Safely roll out your machine learning models using Managed online endpoint in Azure Machine Learning

MLOps is a set of practices and tools that help organizations to manage and deploy models in a scalable and reliable way. They include cross-functional collaboration, and testing, and ensuring the deployment environment is secure and compliant with relevant regulations. By adopting MLOps practices, organizations can improve collaboration between teams, better govern and comply with regulations, and deploy models safely and securely.

In this blog, let's explore how Azure can help adopt MLOps practices, with a special focus on model deployment and safe rollout aspect.
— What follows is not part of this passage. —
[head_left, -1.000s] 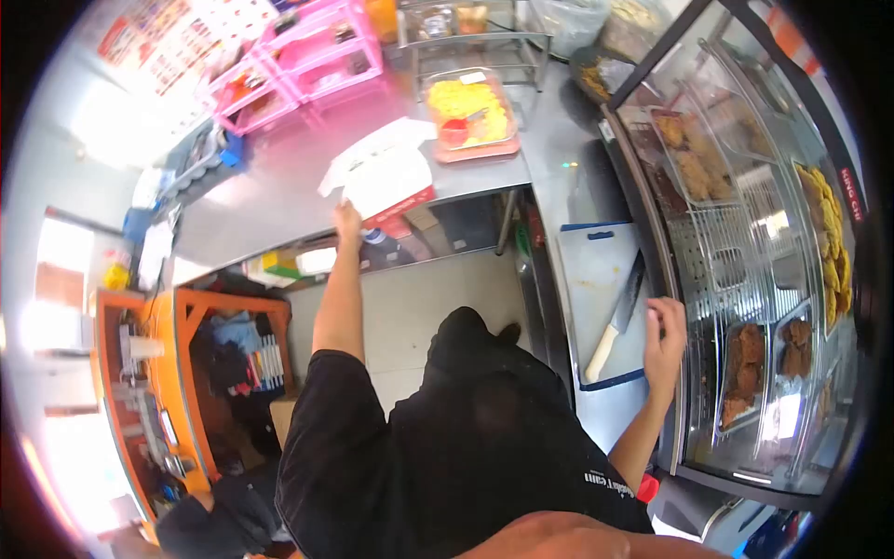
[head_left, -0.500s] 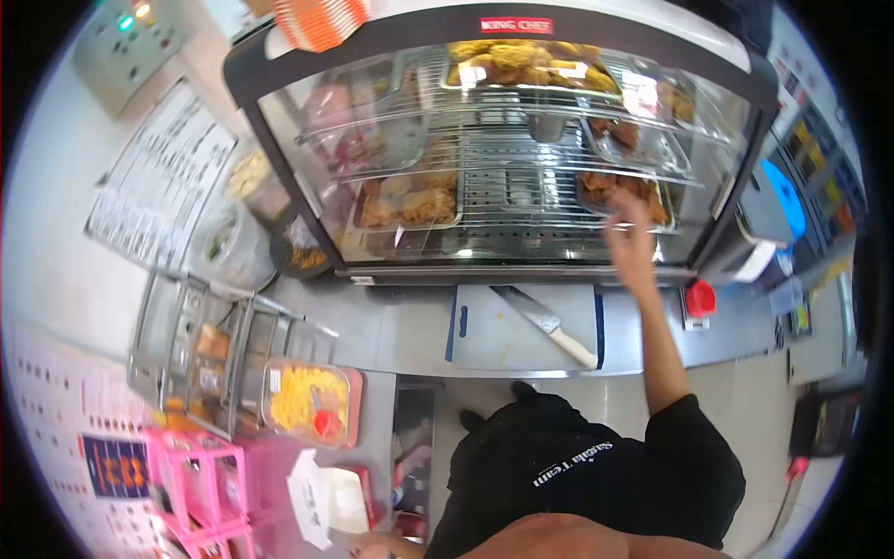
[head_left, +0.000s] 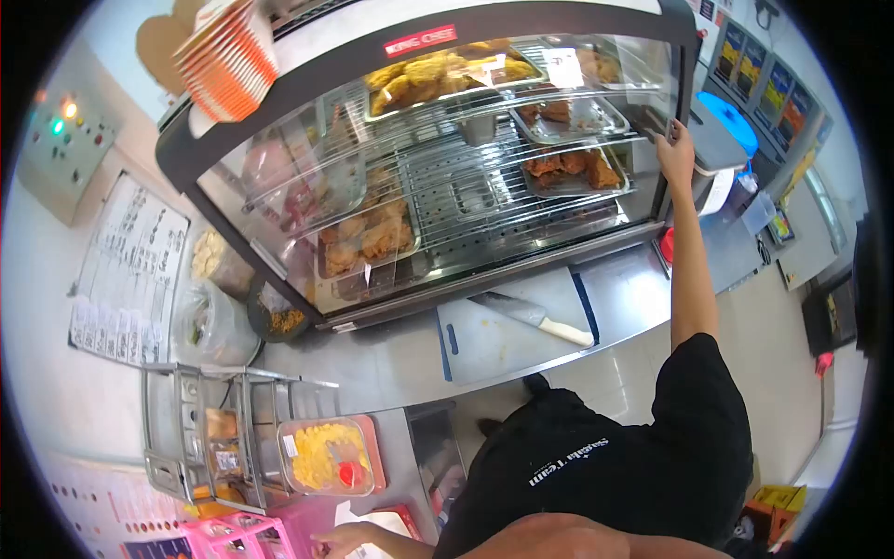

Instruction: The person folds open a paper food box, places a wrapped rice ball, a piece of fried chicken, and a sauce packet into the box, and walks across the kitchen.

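Note:
My right hand (head_left: 677, 154) is at the right edge of the glass display warmer (head_left: 521, 265), its fingers closed around the frame or handle there. Trays of fried chicken (head_left: 573, 170) and yellow fried pieces (head_left: 447, 76) rest on the wire racks inside. Low in the view, my left hand (head_left: 343, 540) is beside a white paper box (head_left: 372, 533), its fingers partly hidden; its hold on the box cannot be made out. A knife (head_left: 535, 319) lies on the white cutting board (head_left: 475, 347) in front of the warmer.
A tub of yellow food (head_left: 328, 456) with a red cup stands near a metal rack (head_left: 219, 424). Pink shelves (head_left: 244, 538) are at the bottom left. Stacked orange-striped boxes (head_left: 226, 63) sit on the warmer. A blue lid (head_left: 726, 121) is at the right.
The view has turned from the counter to the warmer. My right hand has moved from above the cutting board, across the warmer's front, to its right edge. My left hand stays by the box.

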Action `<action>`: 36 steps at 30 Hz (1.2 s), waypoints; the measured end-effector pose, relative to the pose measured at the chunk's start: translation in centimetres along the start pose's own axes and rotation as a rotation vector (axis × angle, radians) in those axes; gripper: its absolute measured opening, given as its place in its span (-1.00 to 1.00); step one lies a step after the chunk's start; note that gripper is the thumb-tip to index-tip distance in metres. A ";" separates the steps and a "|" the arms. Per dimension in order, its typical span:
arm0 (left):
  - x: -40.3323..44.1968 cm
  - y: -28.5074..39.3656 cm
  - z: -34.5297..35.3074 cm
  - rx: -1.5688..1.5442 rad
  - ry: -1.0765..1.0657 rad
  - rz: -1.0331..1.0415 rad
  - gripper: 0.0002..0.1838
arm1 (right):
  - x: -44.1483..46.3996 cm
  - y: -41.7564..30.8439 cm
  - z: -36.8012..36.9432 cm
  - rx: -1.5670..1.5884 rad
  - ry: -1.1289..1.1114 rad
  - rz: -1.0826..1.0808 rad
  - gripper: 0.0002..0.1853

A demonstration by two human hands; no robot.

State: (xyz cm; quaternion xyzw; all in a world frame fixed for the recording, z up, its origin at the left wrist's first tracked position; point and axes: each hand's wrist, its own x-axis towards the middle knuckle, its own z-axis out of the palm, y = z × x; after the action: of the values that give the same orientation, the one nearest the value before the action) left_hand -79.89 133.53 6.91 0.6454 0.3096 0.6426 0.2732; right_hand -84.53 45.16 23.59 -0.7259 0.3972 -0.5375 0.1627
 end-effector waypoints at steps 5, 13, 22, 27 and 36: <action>-4.8 12.3 4.2 -0.202 -0.258 0.098 -0.75 | -3.7 -3.1 0.2 0.164 -0.068 -0.085 -0.38; -22.3 33.9 4.4 -0.747 -0.922 -0.060 -0.78 | -13.0 -15.3 -0.2 0.659 -0.598 0.002 -0.24; -32.6 36.9 0.3 -0.684 -1.357 -0.043 -0.76 | -13.2 -12.1 1.2 0.908 -1.123 -0.142 -0.31; -33.8 35.5 -1.7 -0.550 -1.396 -0.151 -0.77 | -5.3 -6.9 5.4 0.565 -0.790 -0.430 -0.63; -33.7 34.6 -2.0 -0.449 -1.401 -0.201 -0.75 | 5.7 -3.5 14.6 -0.029 -0.852 -0.489 -0.56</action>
State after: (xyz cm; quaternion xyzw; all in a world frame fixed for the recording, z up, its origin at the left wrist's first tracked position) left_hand -79.64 85.31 10.64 0.8013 -0.0184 0.1000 0.5896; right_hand -69.24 40.36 24.26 -0.9554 0.1205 -0.2096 0.1695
At Microsoft Build 2023, we announced the General Availability for Mirrored traffic as well – we will see how this helps complete the story for safe rollout of models.

What's covered:

  • Azure Machine Learning for model deployment
    • Model versioning and management
    • Deployment techniques for managing reliability
    • Model monitoring and logging
    • isolation
  • Safe rollout “in action” with Azure Machine Learning
    • Deploying a new model to production workspace
    • Choose existing endpoint with the old model
    • Enable telemetry logging and data exfiltration prevention
    • Setting up the Mirrored traffic for the new model
    • Finish the deployment and monitor the new model
    • Analyze costs and make the final call before initiating the rollout
    • Safely roll out the new model
  • Conclusion

Azure Machine Learning (AzureML) is a cloud-based platform that provides a comprehensive set of tools and services for building, training, and deploying machine learning models at scale. With Azure Machine Learning, data scientists can work in a collaborative and flexible environment that supports a wide range of open-source frameworks and languages.
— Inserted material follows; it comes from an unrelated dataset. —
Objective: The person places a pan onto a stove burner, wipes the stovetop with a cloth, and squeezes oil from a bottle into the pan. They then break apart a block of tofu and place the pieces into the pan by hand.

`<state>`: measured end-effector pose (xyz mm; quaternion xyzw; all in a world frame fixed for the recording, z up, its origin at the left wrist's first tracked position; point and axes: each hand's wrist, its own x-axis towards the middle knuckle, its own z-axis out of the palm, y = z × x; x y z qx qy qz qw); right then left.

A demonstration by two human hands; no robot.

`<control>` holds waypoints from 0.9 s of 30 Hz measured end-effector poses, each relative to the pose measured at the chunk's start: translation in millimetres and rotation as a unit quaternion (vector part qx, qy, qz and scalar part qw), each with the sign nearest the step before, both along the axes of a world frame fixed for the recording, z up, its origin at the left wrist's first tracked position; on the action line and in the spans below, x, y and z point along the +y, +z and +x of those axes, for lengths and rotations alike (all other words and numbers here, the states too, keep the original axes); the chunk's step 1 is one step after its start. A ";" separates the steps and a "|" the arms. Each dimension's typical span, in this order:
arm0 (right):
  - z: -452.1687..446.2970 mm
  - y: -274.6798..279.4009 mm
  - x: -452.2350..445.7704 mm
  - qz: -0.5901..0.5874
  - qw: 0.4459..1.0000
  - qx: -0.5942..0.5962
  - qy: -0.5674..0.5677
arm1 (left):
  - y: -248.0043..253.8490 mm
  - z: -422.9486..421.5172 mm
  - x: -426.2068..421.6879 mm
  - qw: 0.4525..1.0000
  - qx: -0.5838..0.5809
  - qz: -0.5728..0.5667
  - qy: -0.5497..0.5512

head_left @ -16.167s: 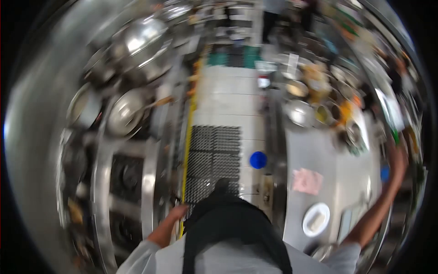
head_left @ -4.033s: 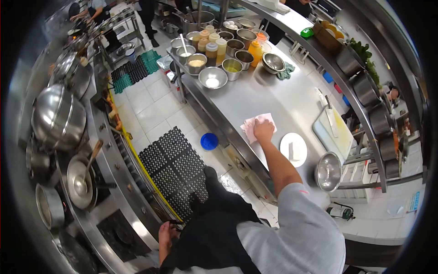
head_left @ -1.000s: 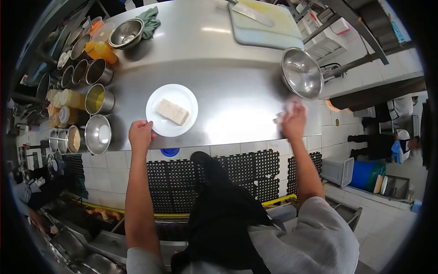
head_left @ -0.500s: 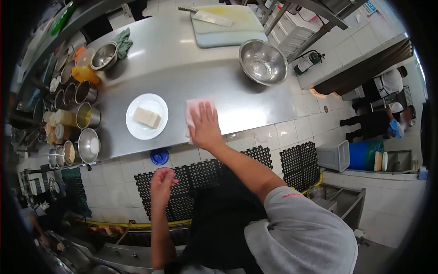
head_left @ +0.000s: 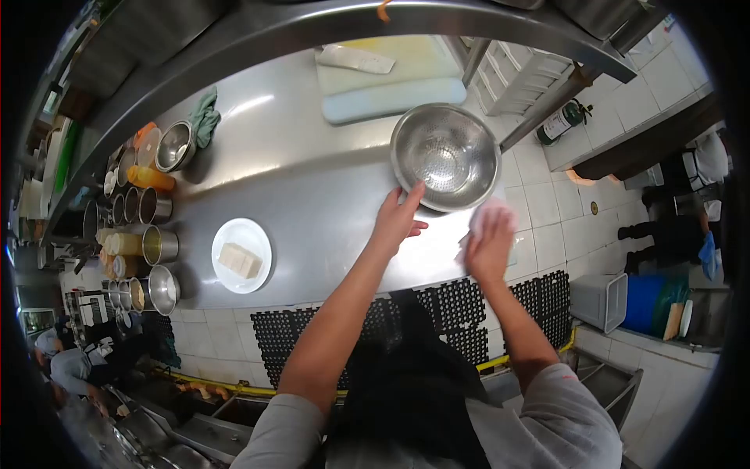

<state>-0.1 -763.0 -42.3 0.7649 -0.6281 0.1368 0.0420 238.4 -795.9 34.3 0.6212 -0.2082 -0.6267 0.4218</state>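
A perforated metal colander (head_left: 447, 152) sits at the right end of the steel table. My left hand (head_left: 397, 221) is at its near left rim, the thumb over the edge and the other fingers below it. A pink cloth (head_left: 492, 211) lies under the fingers of my right hand (head_left: 491, 246), which presses it to the table just below the colander; motion blurs this hand slightly. Farther left, a white plate (head_left: 221, 266) bears a pale rectangular block (head_left: 240, 260).
Cutting boards (head_left: 391, 98) with a broad blade (head_left: 355, 59) on top lie at the back. Metal pots (head_left: 160, 244), bottles and a small bowl (head_left: 176, 146) line the left end beside a green cloth (head_left: 205, 117). A shelf rail (head_left: 312, 35) crosses overhead. Other people stand far right and left.
My right hand has slid the pink cloth rightward to the table's right end. My left hand has risen from beside my body to the colander's rim. The view has shifted.
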 end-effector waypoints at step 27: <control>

To achieve successful and reliable MLOps practices, it's important to understand key concepts around model deployment and management. We also present how you can implement these concepts using Azure Machine Learning platform and its features such as Managed online endpoint.

 

1. Model versioning and management

As machine learning models evolve over time, it's important to keep track of different versions of the model and to manage those versions in a reliable and efficient way. Model versioning and management can help ensure that the correct version of the model is deployed and can be used for auditing and compliance purposes.
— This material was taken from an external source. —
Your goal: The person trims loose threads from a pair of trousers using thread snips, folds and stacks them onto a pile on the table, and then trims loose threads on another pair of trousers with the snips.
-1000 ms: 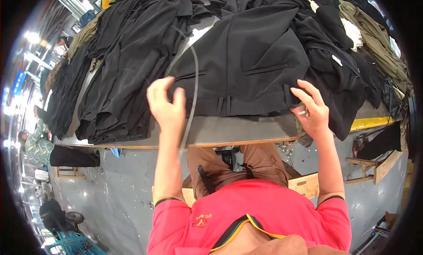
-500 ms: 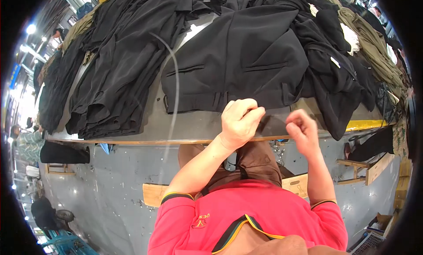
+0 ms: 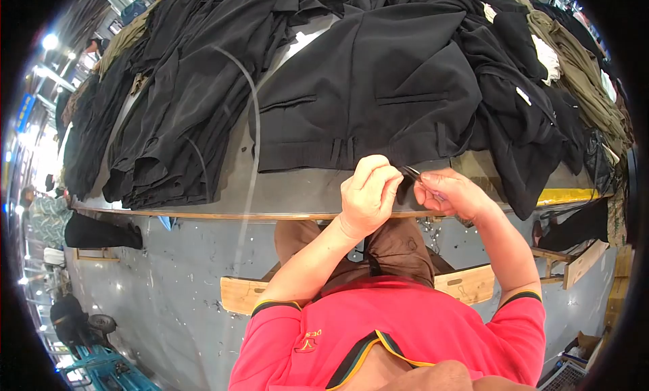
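Note:
A pair of black trousers lies spread on the table, its waistband toward me and two slit pockets showing. At the waistband's near edge my left hand is closed, pinching a bit of the black cloth. Just to its right, my right hand is closed around small thread snips. Their pointed metal tip reaches toward the cloth by my left fingers, while most of the tool is hidden in my palm. A bit of purple shows between the right fingers.
Black garments are piled on the left of the table; more black clothing and olive cloth lie at right. Yellow tape marks the right table edge. Wooden stools stand below. Another person is at far left.
My right hand has come in leftward, close to my left hand, and the metal tip of the snips now shows. My left hand stays at the waistband with a slight shift.

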The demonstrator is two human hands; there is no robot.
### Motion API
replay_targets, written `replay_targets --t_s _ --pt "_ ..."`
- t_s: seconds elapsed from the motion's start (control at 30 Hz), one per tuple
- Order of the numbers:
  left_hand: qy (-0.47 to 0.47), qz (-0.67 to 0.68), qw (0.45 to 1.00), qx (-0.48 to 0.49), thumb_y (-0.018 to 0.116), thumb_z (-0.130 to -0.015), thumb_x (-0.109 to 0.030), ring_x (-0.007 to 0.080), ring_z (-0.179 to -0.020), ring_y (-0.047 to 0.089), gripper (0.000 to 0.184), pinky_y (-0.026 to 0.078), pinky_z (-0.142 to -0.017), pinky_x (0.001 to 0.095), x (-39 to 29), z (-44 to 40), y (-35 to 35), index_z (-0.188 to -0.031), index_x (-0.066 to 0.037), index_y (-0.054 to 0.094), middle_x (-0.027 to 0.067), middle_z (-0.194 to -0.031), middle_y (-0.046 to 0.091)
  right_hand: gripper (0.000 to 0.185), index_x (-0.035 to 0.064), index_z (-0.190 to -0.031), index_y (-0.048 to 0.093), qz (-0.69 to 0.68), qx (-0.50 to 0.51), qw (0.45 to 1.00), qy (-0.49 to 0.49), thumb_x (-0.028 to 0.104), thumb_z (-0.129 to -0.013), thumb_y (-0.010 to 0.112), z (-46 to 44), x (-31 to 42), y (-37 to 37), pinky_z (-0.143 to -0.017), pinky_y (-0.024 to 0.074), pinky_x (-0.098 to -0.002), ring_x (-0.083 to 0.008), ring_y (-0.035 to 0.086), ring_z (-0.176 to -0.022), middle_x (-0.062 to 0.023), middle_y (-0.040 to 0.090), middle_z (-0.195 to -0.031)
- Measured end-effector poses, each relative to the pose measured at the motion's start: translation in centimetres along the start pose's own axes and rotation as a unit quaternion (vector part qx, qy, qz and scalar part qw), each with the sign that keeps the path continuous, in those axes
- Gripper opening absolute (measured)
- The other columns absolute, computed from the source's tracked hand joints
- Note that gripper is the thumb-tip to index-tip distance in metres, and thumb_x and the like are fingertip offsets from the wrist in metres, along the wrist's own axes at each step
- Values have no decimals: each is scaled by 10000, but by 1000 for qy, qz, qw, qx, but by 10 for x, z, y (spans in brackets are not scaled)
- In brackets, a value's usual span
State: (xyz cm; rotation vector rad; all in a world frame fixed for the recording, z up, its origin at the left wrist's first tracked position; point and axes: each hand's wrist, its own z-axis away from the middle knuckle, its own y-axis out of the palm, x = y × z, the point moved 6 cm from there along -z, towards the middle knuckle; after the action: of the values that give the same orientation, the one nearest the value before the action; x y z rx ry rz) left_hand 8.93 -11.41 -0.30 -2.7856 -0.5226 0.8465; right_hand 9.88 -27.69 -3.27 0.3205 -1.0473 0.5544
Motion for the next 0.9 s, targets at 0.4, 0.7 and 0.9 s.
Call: replay_targets --t_s 0.4,0.7,0.9 --pt "-41 87 995 33 626 -785 6 174 -606 542 85 428 -522 263 3 -3 -9 -702 -4 606 99 -735 556 414 58 -769 542 -12 -25 992 -123 427 -933 450 16 6 -1 -436 247 -205 -36 333 -486 30 426 -564" --pt "-553 680 471 102 511 -949 -319 212 -888 628 387 531 -727 320 8 34 78 -1181 -9 518 133 -1070 604 323 71 -1065 612 267 -398 780 -402 -21 -759 664 62 52 -32 -490 350 -231 -90 407 -537 -12 449 -647" --pt "-531 685 492 -76 567 -918 -135 208 -955 605 230 504 -882 350 24 18 88 -1083 25 567 105 -1042 622 205 63 -900 619 455 -378 714 -375 159 -747 717 44 94 -7 -526 470 -329 -246 588 -605 -63 548 -742"
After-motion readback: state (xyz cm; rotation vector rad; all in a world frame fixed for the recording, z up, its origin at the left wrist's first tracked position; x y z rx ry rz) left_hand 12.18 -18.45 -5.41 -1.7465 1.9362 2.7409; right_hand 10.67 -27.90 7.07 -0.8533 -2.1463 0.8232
Azure Machine Learning workspaces allow model registration, which enables you to store and version your machine learning models in Azure. The model registry makes it easy to organize and keep track of trained models. Registered models are identified by name and version, allowing you to track the changes made to the model over time. Additionally, more metadata tags can be provided during registration, which can be helpful when searching for a specific model. Along with the models, you can also manage environment related metadata (such as pip and conda dependencies) in the Azure Machine Learning workspaces that can be associated with both training and deployment of the models. See Work with models in Azure Machine Learning for more.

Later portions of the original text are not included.